I have got to try this. Thank you!
posted by i_am_joe's_spleen at 4:44 PM on July 13, 2006


A drum that steals?
posted by mullingitover at 4:48 PM on July 13, 2006


I stole a drum oncet.
posted by Astro Zombie at 4:50 PM on July 13, 2006


the first .wav sounds like it is just being wring-modu-latté'd
and sub harmonics just aren't the same without the hyphen. . .
posted by isopraxis at 5:03 PM on July 13, 2006


A drum that stools.
posted by CynicalKnight at 5:03 PM on July 13, 2006


I used to have a stool drum....it sounded like shit.
posted by horsemuth at 6:41 PM on July 13, 2006


seems like theres plenty of experimentation going on these days. this is great stuff - thanks!
posted by cubby at 7:18 PM on July 13, 2006


*jaw drops at subharmonics*

Thanks for posting this! I'd run across the tritare, but had no idea the violin thing was possible.
posted by musicinmybrain at 8:26 PM on July 13, 2006


I like the chime-like tones the tritare can produce (1:57 into this 23MB sample).
posted by Songdog at 8:32 PM on July 13, 2006


I want to try the violin thing right now!! But it's 2 AM and the article describes needing practise to get rid of the scratchy noises, so maybe I should wait.

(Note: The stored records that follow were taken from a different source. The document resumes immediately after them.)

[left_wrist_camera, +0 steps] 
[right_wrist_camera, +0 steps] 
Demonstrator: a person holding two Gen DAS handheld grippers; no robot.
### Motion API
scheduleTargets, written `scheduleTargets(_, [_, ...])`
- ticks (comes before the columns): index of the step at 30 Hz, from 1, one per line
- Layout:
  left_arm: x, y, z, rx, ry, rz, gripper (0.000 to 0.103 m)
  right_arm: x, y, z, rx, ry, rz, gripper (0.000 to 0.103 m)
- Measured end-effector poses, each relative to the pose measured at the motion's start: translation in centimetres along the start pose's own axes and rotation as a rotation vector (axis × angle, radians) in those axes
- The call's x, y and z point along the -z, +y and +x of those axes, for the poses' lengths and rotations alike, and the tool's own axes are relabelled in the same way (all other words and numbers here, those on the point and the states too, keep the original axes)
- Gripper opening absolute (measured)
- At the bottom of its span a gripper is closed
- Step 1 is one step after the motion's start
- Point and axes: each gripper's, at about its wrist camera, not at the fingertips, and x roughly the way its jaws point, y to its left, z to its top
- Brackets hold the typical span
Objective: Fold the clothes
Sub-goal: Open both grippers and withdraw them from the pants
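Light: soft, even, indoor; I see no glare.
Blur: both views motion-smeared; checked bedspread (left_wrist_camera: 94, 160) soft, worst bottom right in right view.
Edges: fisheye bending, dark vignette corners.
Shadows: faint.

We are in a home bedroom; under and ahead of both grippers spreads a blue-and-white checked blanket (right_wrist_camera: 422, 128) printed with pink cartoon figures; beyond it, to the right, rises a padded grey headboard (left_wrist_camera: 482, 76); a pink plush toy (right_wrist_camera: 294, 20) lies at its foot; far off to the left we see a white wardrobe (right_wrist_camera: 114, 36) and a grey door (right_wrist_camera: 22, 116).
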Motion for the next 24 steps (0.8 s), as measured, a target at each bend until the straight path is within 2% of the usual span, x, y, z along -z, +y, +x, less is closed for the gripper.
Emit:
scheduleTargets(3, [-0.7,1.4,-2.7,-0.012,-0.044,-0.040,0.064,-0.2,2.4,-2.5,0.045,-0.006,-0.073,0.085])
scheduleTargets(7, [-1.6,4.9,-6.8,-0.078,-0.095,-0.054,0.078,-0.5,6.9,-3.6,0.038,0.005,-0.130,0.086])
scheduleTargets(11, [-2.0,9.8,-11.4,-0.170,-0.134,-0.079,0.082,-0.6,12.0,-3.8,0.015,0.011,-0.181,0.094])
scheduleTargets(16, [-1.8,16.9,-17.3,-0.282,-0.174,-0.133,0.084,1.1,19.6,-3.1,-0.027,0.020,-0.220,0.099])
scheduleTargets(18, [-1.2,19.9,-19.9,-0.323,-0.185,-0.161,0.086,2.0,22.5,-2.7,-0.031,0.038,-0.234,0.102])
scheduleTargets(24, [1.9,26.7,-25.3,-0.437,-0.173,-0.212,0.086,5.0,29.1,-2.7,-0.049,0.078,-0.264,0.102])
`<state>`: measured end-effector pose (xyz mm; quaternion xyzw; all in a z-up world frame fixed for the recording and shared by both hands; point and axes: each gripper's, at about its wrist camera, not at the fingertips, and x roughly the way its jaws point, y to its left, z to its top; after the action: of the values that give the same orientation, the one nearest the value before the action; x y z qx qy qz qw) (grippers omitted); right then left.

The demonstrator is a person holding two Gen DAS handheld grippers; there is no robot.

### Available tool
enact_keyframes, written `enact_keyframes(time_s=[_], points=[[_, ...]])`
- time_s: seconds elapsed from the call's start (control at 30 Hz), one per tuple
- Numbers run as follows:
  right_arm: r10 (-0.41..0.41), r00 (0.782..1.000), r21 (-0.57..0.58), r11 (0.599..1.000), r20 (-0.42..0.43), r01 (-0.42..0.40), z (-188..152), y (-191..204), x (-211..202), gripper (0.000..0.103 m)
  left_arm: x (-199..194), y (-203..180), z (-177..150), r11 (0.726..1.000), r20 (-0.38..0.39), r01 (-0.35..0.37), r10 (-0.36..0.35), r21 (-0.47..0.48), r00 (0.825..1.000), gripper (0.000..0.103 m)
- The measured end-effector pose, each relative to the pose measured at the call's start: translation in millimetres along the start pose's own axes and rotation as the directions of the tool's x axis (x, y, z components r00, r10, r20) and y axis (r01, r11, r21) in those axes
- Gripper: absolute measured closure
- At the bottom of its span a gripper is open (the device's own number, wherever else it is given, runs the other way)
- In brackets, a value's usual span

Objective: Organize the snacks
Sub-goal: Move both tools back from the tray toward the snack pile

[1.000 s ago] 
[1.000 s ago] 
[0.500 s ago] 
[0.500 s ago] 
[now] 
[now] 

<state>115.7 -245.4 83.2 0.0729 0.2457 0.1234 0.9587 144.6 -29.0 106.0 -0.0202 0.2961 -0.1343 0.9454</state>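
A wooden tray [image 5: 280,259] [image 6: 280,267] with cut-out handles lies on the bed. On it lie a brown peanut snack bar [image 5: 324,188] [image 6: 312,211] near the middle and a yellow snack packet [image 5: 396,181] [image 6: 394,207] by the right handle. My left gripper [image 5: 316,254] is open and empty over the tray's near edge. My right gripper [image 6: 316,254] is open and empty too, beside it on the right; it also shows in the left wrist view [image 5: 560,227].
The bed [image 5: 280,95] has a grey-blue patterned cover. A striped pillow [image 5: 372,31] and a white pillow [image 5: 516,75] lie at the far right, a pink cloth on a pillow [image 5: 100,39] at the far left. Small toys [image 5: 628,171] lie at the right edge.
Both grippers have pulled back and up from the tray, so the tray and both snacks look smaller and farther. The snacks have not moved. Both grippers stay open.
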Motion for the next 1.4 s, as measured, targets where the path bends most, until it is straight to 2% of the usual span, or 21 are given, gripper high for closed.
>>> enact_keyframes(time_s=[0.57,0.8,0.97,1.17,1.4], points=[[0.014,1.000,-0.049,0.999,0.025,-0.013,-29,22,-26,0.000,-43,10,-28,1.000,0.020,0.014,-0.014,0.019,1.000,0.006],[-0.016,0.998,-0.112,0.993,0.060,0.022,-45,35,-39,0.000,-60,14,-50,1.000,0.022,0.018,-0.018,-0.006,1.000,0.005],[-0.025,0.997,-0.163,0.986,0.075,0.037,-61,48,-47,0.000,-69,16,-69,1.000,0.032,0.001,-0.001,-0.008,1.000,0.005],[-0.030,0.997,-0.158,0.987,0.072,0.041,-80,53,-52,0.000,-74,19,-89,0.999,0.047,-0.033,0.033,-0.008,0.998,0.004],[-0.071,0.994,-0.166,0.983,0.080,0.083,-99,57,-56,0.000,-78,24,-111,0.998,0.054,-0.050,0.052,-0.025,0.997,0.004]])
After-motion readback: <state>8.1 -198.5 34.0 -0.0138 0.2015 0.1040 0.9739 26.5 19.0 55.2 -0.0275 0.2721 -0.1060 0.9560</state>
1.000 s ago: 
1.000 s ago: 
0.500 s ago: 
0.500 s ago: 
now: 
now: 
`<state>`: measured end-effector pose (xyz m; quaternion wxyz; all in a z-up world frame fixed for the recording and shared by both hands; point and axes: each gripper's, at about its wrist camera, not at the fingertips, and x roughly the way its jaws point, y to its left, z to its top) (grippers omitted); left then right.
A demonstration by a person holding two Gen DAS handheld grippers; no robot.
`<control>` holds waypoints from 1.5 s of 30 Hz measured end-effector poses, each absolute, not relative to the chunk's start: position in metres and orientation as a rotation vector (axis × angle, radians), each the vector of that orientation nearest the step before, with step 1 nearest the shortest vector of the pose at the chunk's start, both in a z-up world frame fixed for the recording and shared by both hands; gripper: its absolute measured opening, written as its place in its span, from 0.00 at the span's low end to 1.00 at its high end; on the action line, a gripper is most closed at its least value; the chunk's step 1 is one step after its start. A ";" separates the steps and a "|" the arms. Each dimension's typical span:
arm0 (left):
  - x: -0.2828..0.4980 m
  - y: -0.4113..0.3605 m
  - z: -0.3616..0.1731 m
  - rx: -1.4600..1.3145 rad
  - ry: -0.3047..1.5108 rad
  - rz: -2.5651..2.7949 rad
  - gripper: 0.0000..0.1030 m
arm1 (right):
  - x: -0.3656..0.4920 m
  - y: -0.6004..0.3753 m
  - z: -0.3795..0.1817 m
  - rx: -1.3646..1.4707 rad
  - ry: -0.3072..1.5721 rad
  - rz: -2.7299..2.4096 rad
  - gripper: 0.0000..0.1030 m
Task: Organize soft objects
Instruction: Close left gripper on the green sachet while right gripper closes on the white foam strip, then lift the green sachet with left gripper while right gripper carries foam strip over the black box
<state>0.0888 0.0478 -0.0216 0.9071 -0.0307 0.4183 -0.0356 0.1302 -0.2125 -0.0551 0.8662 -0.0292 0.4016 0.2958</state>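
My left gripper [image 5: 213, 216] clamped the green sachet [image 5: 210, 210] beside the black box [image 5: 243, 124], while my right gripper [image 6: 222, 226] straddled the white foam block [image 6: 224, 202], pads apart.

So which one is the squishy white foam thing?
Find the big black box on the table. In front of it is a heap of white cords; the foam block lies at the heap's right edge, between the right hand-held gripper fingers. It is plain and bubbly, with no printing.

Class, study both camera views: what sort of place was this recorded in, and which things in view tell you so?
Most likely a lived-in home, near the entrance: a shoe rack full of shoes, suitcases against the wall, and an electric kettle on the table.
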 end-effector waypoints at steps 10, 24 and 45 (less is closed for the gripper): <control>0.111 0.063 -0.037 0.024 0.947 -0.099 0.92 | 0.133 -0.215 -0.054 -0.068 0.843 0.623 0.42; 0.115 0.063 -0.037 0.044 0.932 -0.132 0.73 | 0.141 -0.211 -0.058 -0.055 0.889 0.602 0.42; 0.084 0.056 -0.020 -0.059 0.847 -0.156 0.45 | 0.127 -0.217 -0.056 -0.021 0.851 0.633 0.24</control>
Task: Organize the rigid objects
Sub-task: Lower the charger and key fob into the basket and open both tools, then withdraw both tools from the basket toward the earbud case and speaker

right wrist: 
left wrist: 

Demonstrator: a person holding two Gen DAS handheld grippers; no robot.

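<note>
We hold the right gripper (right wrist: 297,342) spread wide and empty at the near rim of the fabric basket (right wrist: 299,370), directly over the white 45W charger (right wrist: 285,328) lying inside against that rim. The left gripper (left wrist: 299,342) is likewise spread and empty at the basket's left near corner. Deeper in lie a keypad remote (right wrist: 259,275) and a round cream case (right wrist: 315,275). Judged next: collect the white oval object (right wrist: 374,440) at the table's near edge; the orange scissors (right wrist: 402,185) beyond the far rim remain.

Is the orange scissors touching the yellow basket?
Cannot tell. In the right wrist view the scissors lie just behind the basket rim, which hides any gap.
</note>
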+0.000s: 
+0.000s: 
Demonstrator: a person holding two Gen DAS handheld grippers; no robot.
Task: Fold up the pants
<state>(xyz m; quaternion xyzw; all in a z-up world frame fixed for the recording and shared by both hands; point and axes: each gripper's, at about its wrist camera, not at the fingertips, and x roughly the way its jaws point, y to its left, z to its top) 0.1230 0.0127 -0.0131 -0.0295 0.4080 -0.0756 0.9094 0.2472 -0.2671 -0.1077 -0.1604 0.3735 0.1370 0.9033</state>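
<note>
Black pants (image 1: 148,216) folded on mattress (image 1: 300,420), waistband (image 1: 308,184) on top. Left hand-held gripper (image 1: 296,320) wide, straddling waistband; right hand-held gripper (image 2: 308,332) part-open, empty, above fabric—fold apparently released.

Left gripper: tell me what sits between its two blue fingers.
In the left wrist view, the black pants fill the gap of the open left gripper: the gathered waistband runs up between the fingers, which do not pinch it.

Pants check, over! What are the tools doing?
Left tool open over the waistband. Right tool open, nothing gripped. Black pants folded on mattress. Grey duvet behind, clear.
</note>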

The Tritare was also recently featured on SEED.
posted by easternblot at 11:02 PM on July 13, 2006


WRT the violin subharmonics: any guesses as to what the physics are here? Is it simply getting the string to oscillate like a half of a string twice as long? If I'm seeing this in my head correctly, that would be exploiting a particular frequency of the instrument's body, such that the bridge is moving in a very particular way. Thoughts?
posted by re6smith at 1:00 AM on July 14, 2006


Some dense reading on the subject of subharmonics.
posted by persona non grata at 2:58 AM on July 14, 2006


wow, just when you think there's nothing new under the sun.

i would have liked to hear a full tritare composition without all the delay or reverb or whatever that is, and a more detailed composition. they seemed to be just slowly stumming chords.

still very interesting
posted by poppo at 6:50 AM on July 14, 2006


I really would like to watch Stephen O'Malley playing on of these. Unholy! -eb-
posted by endivebreakfast at 9:32 AM on July 14, 2006


Looks and reads better than it sounds.